▶ **TASK OBJECTIVE**:
Pictures aside, please retype the whole listing word for word.

*** Opening of GIVEN DATA ***

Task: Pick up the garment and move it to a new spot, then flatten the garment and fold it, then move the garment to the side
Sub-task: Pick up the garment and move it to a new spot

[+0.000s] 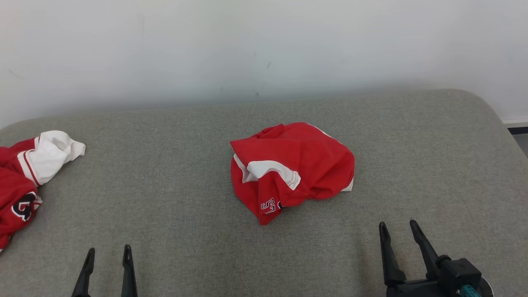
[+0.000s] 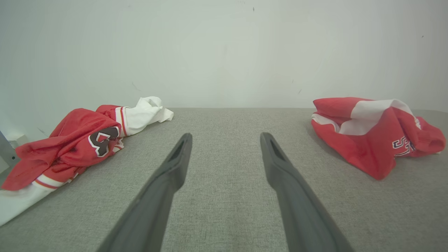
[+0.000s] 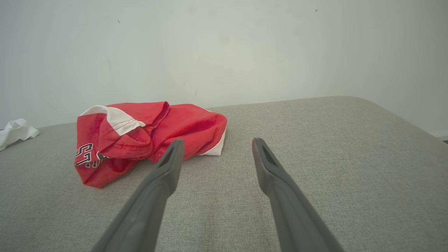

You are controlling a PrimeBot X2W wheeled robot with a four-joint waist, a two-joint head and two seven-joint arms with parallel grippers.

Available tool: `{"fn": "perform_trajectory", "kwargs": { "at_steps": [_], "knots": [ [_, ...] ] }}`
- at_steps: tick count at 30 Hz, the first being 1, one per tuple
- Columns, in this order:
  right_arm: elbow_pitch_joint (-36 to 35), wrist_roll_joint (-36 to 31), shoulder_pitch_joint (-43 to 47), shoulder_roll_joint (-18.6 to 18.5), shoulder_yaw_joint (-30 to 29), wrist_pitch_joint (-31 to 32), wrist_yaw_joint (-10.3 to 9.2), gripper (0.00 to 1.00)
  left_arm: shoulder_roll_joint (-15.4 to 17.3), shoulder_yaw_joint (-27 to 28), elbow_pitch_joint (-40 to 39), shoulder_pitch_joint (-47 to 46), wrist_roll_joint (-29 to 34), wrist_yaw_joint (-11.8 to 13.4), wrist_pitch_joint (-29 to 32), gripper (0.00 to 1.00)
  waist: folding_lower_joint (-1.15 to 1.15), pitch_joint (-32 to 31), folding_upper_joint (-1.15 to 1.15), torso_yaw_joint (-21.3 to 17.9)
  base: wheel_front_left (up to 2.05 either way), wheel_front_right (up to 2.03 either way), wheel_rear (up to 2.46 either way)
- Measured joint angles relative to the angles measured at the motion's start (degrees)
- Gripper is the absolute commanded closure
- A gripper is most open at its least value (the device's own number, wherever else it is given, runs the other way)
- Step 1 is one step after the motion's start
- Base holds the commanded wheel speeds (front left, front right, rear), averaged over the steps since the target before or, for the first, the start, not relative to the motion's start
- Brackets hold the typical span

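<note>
The red and white garment [image 1: 293, 169] lies in a crumpled heap in the middle of the grey desk [image 1: 173, 206], and nothing holds it. The left tool [image 1: 109, 248] and the right tool [image 1: 398, 223] both wait at the near edge, fingers apart and empty. The step in hand looks to be picking the garment up. The right tool is closer, so it may be the better one to reach in. It should come down on a thick fold near the top of the heap, pinch plenty of cloth and lift straight up, so the garment hangs free and does not drag. Soft cloth can slip if only a thin edge is caught. A second red and white shirt [image 1: 24, 177] lies at the left edge, well apart from the heap. The new spot should stay away from it so the two do not mix. A white wall [image 1: 264, 49] stands at the far side.
</note>
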Motion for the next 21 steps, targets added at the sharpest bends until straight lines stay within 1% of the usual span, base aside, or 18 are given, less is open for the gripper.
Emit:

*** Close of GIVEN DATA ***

▶ **PROBLEM SOLUTION**:
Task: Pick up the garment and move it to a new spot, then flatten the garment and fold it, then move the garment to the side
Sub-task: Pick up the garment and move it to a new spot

[+0.000s] 
[+0.000s] 
[+0.000s] 

You are controlling a PrimeBot X2W wheeled robot with a four-joint waist, a two-joint head and two seven-joint arms with parallel grippers.

Available tool: `{"fn": "perform_trajectory", "kwargs": { "at_steps": [_], "knots": [ [_, ...] ] }}`
- at_steps: tick count at 30 Hz, the first being 1, one per tuple
- Columns, in this order:
  right_arm: elbow_pitch_joint (-36 to 35), wrist_roll_joint (-36 to 31), shoulder_pitch_joint (-43 to 47), shoulder_roll_joint (-18.6 to 18.5), shoulder_yaw_joint (-30 to 29), wrist_pitch_joint (-31 to 32), wrist_yaw_joint (-10.3 to 9.2), gripper (0.00 to 1.00)
  left_arm: shoulder_roll_joint (-15.4 to 17.3), shoulder_yaw_joint (-27 to 28), elbow_pitch_joint (-40 to 39), shoulder_pitch_joint (-47 to 46), wrist_roll_joint (-29 to 34), wrist_yaw_joint (-11.8 to 13.4), wrist_pitch_joint (-29 to 32), gripper (0.00 to 1.00)
  waist: folding_lower_joint (-1.15 to 1.15), pitch_joint (-32 to 31), folding_upper_joint (-1.15 to 1.15), torso_yaw_joint (-21.3 to 17.9)
  base: wheel_front_left (up to 2.05 either way), wheel_front_right (up to 2.03 either way), wheel_rear (up to 2.46 either way)
- Measured joint angles relative to the angles measured at the motion's start (degrees)
- Gripper is the absolute commanded closure
- A gripper is most open at its least value (the device's own number, wherever else it is given, runs the other way)
- Step 1 is one step after the motion's start
- Base holds the commanded wheel speeds (front left, front right, rear), averaged over the steps since the target before or, for the first, the start, not relative to the motion's start
- Brackets hold the typical span

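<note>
The red and white garment [image 1: 293, 169] lies in a crumpled heap in the middle of the grey desk [image 1: 173, 206], and nothing holds it. The left tool [image 1: 109, 248] and the right tool [image 1: 398, 223] both wait at the near edge, fingers apart and empty. The step in hand looks to be picking the garment up. The right tool is closer, so it may be the better one to reach in. It should come down on a thick fold near the top of the heap, pinch plenty of cloth and lift straight up, so the garment hangs free and does not drag. Soft cloth can slip if only a thin edge is caught. A second red and white shirt [image 1: 24, 177] lies at the left edge, well apart from the heap. The new spot should stay away from it so the two do not mix. A white wall [image 1: 264, 49] stands at the far side.
</note>
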Motion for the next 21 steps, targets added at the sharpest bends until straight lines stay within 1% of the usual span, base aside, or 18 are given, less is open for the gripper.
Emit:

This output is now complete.